A few years ago I attended a talk called 'Autism Across America" during the Family Cafe on Disabilities conference in Orlando. The lecturer was a guy in his thirties with autism. He was clear on the point that he does not have Asperger's, he is autistic.
One morning that week I sat having my morning coffee while Daniel drank a Pediasure at the Cabana restaurant when the speaker (I've forgotten his name) joined us. We were outside next to the pool and the weather was just beginning to change from warm and bright to dark and windy. Daniel was covering his ears as he sometimes does. I asked Dan if the music playing overhead was bothering him, and the man immediately said, "It's the wind". After he said that, Daniel clapped and smiled. This is his most reliable way of saying yes. Our new friend added, "To an autistic person the sound of eyes blinking can be painful."
It surprised me when this man went on to tell me that Daniel reminded him of himself when he was young. He was there promoting a fiction series he'd written featuring an autistic main character. Was he really once as severely affected as he was saying? True, his eye contact seemed a little forced, and his speech patterns weren't typical, but he was obviously very independent. I didn't see a strong connection between them. I've learned more and my understanding has evolved since then. It's not about levels of functioning, it's about similar ways of experiencing the world. It's knowing first hand just how sensitive one's senses can be.
Later that same summer Daniel was assessed by the physicians at CARD (Centers for Autism Related Disabilities). We'd often been asked if Daniel were autistic when out and about doing our thing. While grocery shopping, one of the cashiers told me that his brother was autistic and smiled at Dan. Things like that happened a lot, but I always considered his autism secondary to his microcephaly, as it is in Rett Syndrome. I was unclear about the significance of the label because I was told so many times that he is profoundly mentally handicapped. I didn't understand enough yet. The specialists at CARD made the diagnosis official when Dan was thirteen years old in 2012.
Many people with autism who have learned to communicate through pointing to letter boards or typing say that they were considered to have very low IQ's until they could write and express their thoughts. Even then they were doubted and sometimes totally discounted. They write about the intense difficulty of getting their bodies to do what their minds want them to, such as dressing and tying shoes, or even pointing to the correct answer when they fully know it. Our conference friend told me that he had to work very hard just to make eye contact and vary his speech patterns. For many years he didn't speak.

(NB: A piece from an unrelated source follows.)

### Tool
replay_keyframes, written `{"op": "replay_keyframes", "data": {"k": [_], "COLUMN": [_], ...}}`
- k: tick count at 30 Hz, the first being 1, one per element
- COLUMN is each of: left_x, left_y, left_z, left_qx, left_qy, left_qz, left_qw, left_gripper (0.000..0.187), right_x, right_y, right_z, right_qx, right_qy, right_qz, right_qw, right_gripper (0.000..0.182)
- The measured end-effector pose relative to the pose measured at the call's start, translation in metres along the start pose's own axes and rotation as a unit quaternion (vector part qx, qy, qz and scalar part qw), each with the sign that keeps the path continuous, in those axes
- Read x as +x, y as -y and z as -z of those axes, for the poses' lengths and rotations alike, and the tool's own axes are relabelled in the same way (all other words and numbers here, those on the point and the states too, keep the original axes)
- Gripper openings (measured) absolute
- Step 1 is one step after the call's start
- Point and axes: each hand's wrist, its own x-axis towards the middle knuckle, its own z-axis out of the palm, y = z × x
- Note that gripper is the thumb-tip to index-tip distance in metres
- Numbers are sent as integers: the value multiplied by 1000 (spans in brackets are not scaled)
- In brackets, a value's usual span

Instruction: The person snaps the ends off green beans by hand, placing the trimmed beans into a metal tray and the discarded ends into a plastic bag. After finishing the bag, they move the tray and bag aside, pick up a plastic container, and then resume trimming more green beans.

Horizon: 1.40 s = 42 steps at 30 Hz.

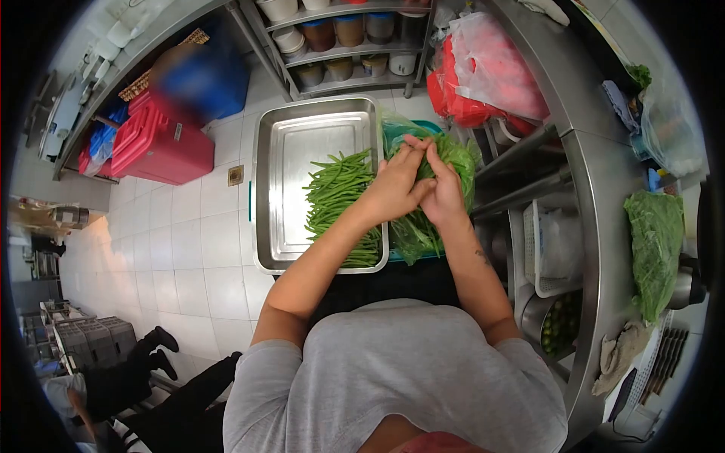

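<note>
My left hand and my right hand meet over a clear plastic bag of green beans. Their fingers are drawn together and overlap; whatever may be between them is hidden. Just left of the hands, a large rectangular steel tray holds a pile of loose green beans along its right side. The bag lies against the tray's right edge, over a teal container that is partly covered.
A steel counter runs along the right, with a bag of leafy greens on it. Shelves with tubs stand ahead. A pink cooler box sits on the left floor. Another person's legs show at lower left.
</note>
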Motion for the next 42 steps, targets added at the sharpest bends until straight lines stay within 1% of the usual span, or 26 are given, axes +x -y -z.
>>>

I talked with another adult autistic the summer of Daniel's diagnosis. William Stillman is author of several books including Autism and the God Connection. He gave me feedback about Daniel that encouraged me to go forward with teaching Daniel to point and type. He reinforced the need to treat Daniel in an age appropriate manner. No more baby type toys or shows (I had been already been preaching that for years). "Treat him like the teenage boy he is!" Stillman insisted, even telling me that it was time for "the talk" regarding his changing body. He was emphatic. "Daniel deserves to have the information he needs about what's happening to him. Don't talk about him, speak to him. Make sure the bar is raised in terms of respect."
A lot of teenagers with autism and other disabilities are treated as if they're much younger when they aren't able to talk, walk or use their hands to easily manipulate things. I always explain that Dan requires total assistance with all aspects of his daily life, but I don't believe I have the right to assign a baby or toddler age to him just because he needs those supports. He is sixteen years old, and he has that many years of experience under his belt. I believe he deserves credit for that.